» **Problem description**
Please copy exactly the part of the records below that opens with the line containing "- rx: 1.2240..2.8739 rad" and closes with the line containing "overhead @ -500", leaving out any pictures.

» **Records shown**
╔══
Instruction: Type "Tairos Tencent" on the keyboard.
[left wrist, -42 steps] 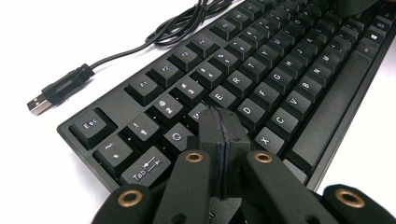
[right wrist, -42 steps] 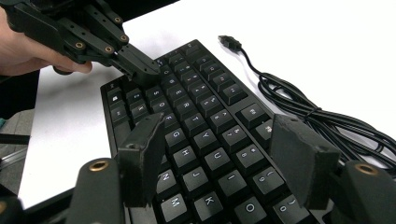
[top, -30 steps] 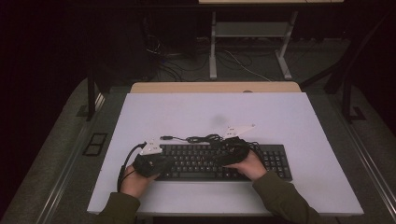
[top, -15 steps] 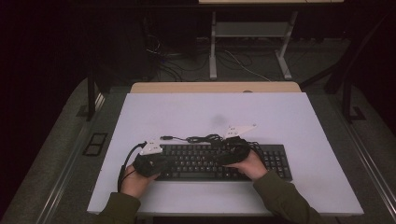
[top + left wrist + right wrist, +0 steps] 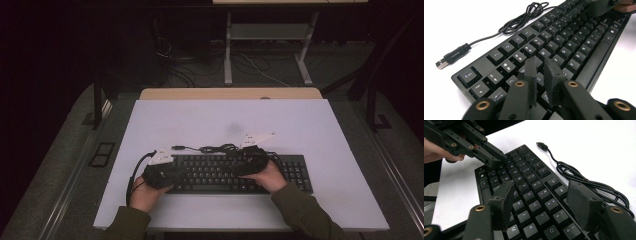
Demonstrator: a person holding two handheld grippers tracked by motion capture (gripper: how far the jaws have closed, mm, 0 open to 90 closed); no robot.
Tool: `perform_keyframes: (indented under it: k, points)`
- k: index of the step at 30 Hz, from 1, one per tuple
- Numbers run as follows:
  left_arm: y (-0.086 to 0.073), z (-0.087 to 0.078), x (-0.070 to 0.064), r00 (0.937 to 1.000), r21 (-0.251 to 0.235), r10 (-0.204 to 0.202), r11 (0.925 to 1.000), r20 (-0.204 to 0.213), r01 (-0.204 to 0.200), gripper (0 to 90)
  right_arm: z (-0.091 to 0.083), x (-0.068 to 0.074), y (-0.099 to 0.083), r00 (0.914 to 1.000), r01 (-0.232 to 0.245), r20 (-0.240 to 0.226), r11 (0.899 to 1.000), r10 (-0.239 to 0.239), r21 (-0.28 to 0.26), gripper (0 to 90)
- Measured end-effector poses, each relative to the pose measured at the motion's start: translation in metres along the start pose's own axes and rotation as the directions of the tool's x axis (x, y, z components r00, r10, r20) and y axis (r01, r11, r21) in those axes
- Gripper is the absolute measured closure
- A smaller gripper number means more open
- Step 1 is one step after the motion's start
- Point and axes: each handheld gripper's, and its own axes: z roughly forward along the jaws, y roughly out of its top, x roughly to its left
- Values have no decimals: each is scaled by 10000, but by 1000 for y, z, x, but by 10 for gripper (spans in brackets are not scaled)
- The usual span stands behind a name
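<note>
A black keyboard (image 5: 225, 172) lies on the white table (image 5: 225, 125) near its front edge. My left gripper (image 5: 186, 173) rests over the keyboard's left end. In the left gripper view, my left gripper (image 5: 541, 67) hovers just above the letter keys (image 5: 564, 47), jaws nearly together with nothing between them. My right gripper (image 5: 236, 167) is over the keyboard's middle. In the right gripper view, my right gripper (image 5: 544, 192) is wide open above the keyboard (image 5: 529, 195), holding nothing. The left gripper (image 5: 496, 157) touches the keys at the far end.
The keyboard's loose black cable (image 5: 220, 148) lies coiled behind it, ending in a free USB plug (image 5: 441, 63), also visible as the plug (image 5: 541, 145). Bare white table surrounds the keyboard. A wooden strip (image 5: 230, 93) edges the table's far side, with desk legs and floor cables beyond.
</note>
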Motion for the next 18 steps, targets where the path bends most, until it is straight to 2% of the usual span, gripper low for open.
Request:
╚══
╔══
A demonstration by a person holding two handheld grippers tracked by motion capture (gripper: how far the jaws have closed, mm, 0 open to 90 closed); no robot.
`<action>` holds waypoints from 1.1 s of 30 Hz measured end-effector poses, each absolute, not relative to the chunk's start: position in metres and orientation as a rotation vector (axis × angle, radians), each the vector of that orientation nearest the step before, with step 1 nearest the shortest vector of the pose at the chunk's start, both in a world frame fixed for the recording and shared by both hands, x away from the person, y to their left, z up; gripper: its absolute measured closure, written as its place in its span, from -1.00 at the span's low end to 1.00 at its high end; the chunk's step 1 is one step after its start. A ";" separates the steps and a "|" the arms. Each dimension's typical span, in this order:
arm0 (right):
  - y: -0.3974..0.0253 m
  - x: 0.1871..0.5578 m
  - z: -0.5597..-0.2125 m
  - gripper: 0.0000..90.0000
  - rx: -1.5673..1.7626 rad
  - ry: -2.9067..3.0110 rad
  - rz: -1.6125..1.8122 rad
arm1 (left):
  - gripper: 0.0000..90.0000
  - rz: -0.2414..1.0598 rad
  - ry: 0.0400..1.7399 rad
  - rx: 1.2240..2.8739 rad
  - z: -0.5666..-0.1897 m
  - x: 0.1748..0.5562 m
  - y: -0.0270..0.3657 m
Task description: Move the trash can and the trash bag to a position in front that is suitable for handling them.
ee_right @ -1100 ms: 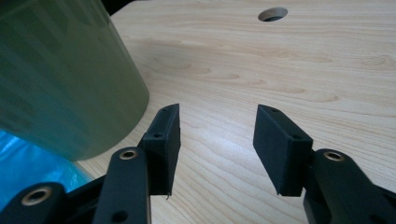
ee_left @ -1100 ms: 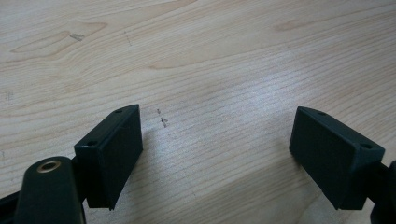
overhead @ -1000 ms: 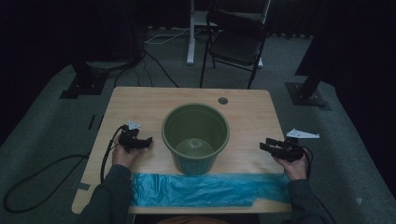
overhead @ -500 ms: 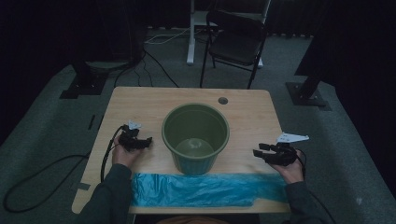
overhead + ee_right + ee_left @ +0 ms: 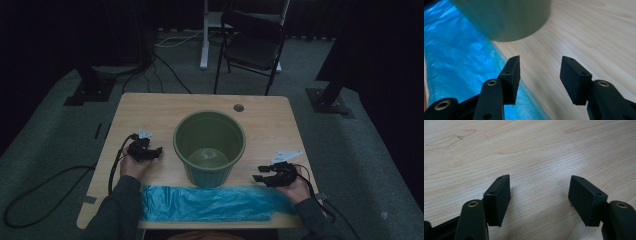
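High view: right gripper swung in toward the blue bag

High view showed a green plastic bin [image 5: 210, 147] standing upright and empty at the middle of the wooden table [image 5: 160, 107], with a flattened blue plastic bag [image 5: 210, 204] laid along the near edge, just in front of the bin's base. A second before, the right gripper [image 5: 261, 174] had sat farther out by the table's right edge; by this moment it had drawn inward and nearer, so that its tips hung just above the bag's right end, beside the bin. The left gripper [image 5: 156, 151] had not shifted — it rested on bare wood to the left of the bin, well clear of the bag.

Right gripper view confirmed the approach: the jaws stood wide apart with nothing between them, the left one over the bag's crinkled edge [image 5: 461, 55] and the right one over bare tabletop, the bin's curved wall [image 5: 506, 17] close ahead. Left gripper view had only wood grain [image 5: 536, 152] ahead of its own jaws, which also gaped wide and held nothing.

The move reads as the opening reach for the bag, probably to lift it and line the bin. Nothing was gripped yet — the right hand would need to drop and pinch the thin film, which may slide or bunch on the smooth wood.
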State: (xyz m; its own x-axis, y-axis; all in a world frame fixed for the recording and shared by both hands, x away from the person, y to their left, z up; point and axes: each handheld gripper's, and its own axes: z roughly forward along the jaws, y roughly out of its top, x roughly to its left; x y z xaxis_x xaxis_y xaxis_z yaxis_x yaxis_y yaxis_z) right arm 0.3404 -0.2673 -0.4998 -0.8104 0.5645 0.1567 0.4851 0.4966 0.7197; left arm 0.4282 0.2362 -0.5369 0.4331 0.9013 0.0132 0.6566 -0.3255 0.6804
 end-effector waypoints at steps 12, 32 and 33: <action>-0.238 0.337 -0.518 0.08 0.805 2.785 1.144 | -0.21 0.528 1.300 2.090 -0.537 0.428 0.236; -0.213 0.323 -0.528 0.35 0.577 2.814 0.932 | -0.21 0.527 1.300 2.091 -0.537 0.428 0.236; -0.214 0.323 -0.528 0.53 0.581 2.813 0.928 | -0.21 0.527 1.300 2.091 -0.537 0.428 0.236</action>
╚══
» **Output below**
  - rx: 1.2240..2.8739 rad
  - z: -0.5666..-0.1897 m
  - x: 0.1748..0.5562 m
  - y: -0.0270..0.3657 m
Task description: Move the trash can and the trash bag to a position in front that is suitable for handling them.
ee_right @ -1100 ms: 
ee_left @ -1100 ms: 
overhead @ -1000 ms: 
overhead @ -500 ms: 

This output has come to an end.